I can’t think my way through it.

The unanswered questions that keep us stuck. 

I can’t think my way through the big questions of life. If I could, it would be already done. 

Over the last 10 years, I’m constantly asking myself important questions. I didn’t want to shy away from them, even though attempting to find answers, felt foolish and naive. And somehow I always knew that I will not be able to find an ultimate answer. At least not through thinking. 

Over time I came to understand what was required is not to seek an answer, but instead, to surrender my mind to not knowing. When suddenly an insight surfaced I saw the undeniable truth in it. 

Even though my mind was able to find countless reasons against it. I was curious enough to follow the voice and to evolve through it. It let me be obsessed with topics like fitness, productivity, design, depth psychology, and symbolic language and it also created a new attitude toward life. 

And this is a natural process that occurs in each of us. 

Carl Jung called it the transcendent function. 

The transcendent function is an aspect of self-regulation of the psyche. It manifests through sudden insights and leads us to a new attitude and new exploration of oneself and life. 

It arises when there is tension between the conscious and the unconscious. 

This function can help us to answer great questions. Questions that keep us stuck when they stay unanswered.

The quest inside of a question

The challenge with great questions is not necessarily the question itself, but rather the quest that I will embark on. The overwhelm of facing an empty space, uncertainty, which wants to be filled with an answer. 

I might shut down when one of the great questions arises, but in the realms of my unconscious they still exist and continues to be asked: “Who am I?”, “What kind of life do I want life?”, “What is the purpose of my existence?” 
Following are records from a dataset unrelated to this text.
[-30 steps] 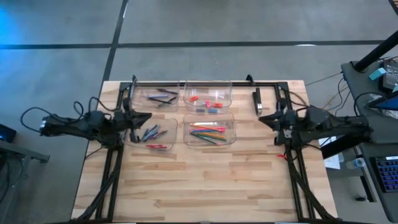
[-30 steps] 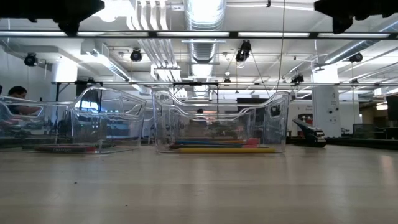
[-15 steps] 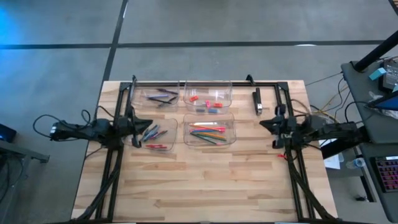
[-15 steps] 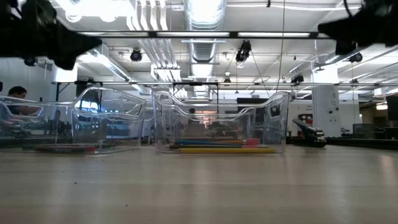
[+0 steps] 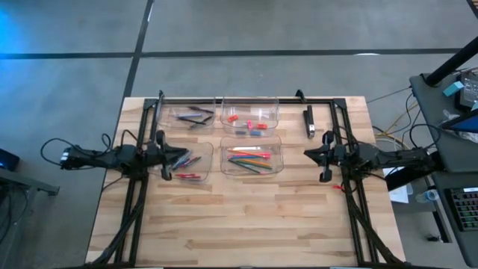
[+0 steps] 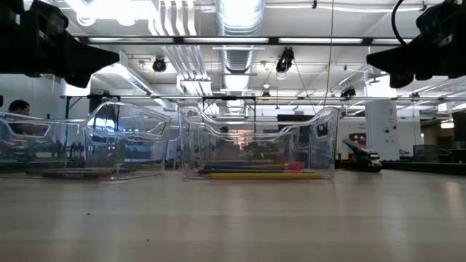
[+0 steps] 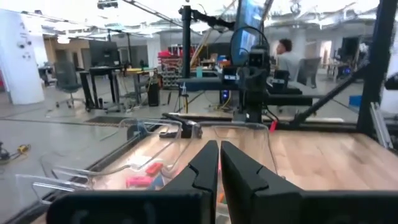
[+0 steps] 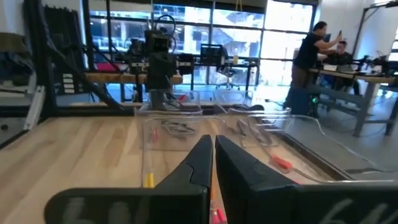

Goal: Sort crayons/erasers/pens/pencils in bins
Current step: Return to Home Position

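Four clear bins stand in a square at the table's far middle. The far-left bin holds dark pens, and the far-right bin holds red and blue erasers. In the near-left bin lie blue, purple and red crayons. The near-right bin holds bright pencils. My left gripper is shut and points level over the near-left bin's left end, well above it. My right gripper is shut, level, right of the pencil bin and high above the table. Both wrist views show shut fingertips.
A black frame runs along the table's far edge and down both sides. A black-and-silver bar lies at the far right, and a small red thing by the right rail. Bare wood fills the near half. People show in the room beyond.
Both arms have sunk from the top of the low view to a lower height, still well above the bins. Both grippers have stayed shut and level. The bins and their contents have not moved.
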Controlling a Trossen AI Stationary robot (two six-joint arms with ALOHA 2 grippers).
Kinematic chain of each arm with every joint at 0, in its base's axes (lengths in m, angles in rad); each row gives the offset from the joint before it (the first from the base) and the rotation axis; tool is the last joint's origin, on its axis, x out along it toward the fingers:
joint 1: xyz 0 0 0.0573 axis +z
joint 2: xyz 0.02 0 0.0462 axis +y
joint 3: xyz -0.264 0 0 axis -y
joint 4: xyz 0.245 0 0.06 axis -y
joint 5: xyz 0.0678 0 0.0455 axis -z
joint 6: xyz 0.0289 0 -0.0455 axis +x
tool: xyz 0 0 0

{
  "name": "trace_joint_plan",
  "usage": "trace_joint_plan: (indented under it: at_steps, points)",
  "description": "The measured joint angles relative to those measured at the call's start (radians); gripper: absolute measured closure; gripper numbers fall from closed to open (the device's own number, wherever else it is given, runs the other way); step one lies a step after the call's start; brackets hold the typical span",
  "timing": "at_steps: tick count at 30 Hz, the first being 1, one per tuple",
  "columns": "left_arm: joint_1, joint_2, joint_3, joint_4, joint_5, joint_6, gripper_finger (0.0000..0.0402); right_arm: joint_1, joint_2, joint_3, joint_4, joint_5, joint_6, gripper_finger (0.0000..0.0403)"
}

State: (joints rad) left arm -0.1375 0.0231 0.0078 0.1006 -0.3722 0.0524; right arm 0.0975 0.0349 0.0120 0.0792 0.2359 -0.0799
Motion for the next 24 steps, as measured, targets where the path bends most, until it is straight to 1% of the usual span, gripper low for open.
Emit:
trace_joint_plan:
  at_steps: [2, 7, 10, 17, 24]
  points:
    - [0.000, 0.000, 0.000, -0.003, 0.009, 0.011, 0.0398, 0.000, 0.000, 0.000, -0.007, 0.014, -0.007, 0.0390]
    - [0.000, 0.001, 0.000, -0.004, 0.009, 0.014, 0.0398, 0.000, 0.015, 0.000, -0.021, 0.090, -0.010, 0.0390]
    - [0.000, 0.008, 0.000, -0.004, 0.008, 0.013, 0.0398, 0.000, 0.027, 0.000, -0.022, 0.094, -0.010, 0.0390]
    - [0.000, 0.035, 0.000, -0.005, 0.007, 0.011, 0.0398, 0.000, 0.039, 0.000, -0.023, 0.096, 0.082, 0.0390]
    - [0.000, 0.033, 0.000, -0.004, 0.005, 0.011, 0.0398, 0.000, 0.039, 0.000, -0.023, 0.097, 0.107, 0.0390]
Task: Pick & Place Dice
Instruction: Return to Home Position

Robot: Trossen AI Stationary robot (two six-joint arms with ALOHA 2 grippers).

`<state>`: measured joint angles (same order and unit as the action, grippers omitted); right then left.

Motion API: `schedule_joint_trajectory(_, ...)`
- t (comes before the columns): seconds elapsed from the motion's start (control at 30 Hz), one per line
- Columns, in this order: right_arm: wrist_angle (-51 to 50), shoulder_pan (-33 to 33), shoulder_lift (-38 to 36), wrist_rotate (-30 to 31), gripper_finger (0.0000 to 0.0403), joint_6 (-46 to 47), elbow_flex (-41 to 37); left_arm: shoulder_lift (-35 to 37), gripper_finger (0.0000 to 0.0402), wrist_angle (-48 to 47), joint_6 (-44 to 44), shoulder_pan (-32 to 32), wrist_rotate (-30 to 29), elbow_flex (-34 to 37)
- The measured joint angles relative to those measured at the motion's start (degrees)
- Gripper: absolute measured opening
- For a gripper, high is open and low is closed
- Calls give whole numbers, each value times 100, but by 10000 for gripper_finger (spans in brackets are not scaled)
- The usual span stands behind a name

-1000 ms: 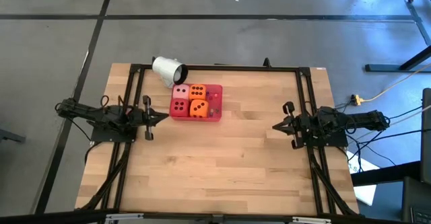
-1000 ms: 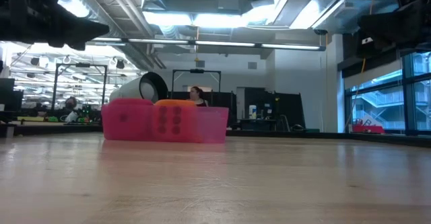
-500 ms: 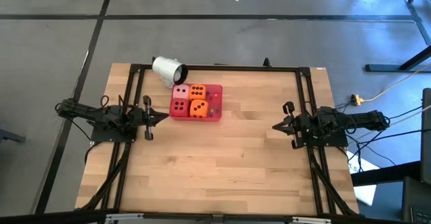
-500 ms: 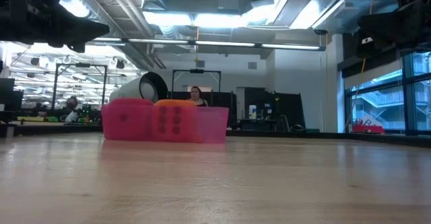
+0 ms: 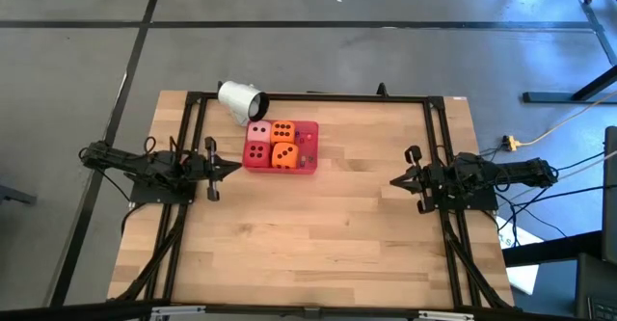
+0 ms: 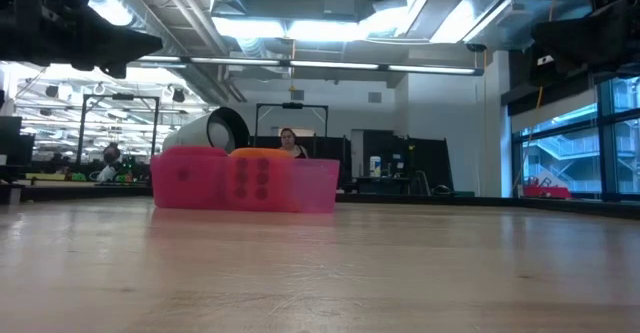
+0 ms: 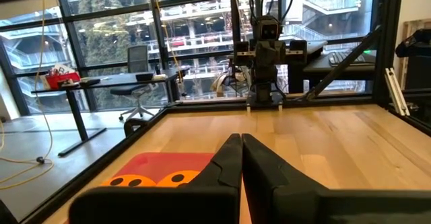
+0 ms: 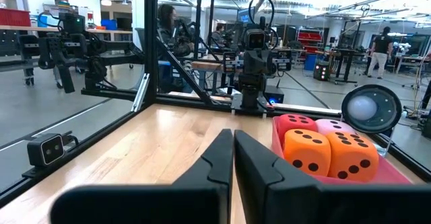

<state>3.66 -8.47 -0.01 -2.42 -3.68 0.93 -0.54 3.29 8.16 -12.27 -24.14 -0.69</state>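
Note:
Four dice sit in a two-by-two block in the left part of a flat red tray (image 5: 307,149) on the table's far half: pale pink die (image 5: 258,131), orange die (image 5: 282,130), red die (image 5: 256,153), second orange die (image 5: 283,155). The right wrist view shows the orange pair (image 8: 330,153) in front and the red die (image 8: 296,122) and pink die (image 8: 333,126) behind. My left gripper (image 5: 234,168) is shut, level, just left of the tray's near corner. My right gripper (image 5: 395,180) is shut, level, well right of the tray.
A white cup (image 5: 239,100) lies on its side at the tray's far left corner, its mouth toward the tray. A black frame (image 5: 308,96) runs around the table's edges. Bare wood lies between the grippers and toward the near edge. People show in the room behind.

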Motion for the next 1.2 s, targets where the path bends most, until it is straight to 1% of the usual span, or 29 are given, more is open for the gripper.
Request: schedule_joint_trajectory(1.2,0,1,0,2,16,-2,2,0,2,-2,9,0,0,0)
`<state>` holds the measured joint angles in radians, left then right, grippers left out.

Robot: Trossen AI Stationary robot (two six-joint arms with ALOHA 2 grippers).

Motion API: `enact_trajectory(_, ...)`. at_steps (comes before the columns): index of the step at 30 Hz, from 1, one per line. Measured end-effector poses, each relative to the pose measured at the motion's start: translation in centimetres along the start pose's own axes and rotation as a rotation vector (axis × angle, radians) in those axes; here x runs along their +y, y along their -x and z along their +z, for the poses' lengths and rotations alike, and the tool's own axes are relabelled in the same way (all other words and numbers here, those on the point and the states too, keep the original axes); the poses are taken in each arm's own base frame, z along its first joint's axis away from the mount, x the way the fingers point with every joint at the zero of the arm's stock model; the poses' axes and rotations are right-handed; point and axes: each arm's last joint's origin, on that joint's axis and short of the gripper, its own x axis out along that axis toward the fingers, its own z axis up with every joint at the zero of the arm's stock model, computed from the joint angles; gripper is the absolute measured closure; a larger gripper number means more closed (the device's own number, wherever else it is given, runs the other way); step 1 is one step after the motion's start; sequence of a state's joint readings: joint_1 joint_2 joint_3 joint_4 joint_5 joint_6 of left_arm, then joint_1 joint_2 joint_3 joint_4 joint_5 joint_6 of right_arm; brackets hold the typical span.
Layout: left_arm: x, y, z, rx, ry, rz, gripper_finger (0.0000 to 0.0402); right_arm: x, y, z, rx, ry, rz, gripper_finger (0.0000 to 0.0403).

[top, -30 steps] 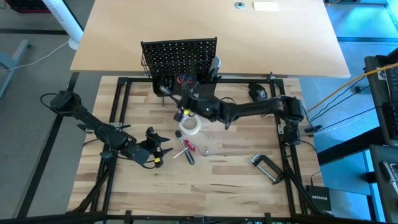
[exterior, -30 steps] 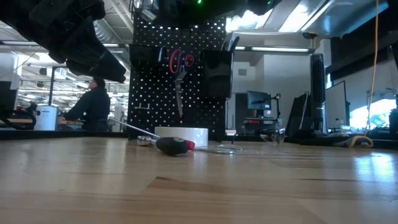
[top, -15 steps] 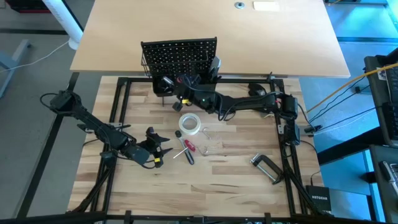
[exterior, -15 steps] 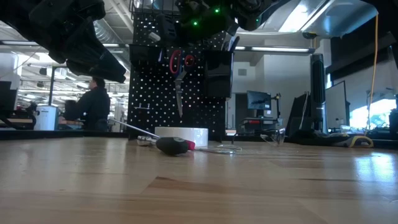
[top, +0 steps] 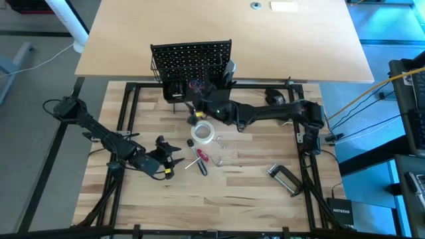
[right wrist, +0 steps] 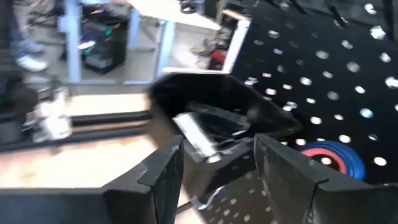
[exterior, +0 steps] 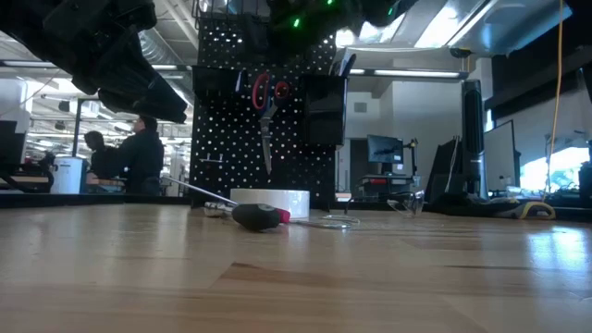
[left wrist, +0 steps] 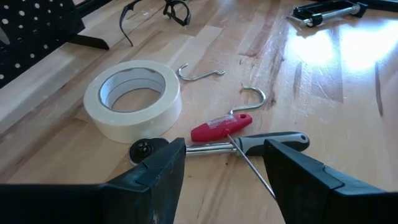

“Nothing ever goes away until it teaches us what we need to know.”  - Pena Chodron 

These are by no means simple questions, and any attempt will not give me a certain answer that can be backed up with evidence. And if I try to answer them, what is happening if I find an answer that unlocks the stuckness of not knowing? Will I have to face something that might be overwhelming? What is the new responsibility that goes along with the answer?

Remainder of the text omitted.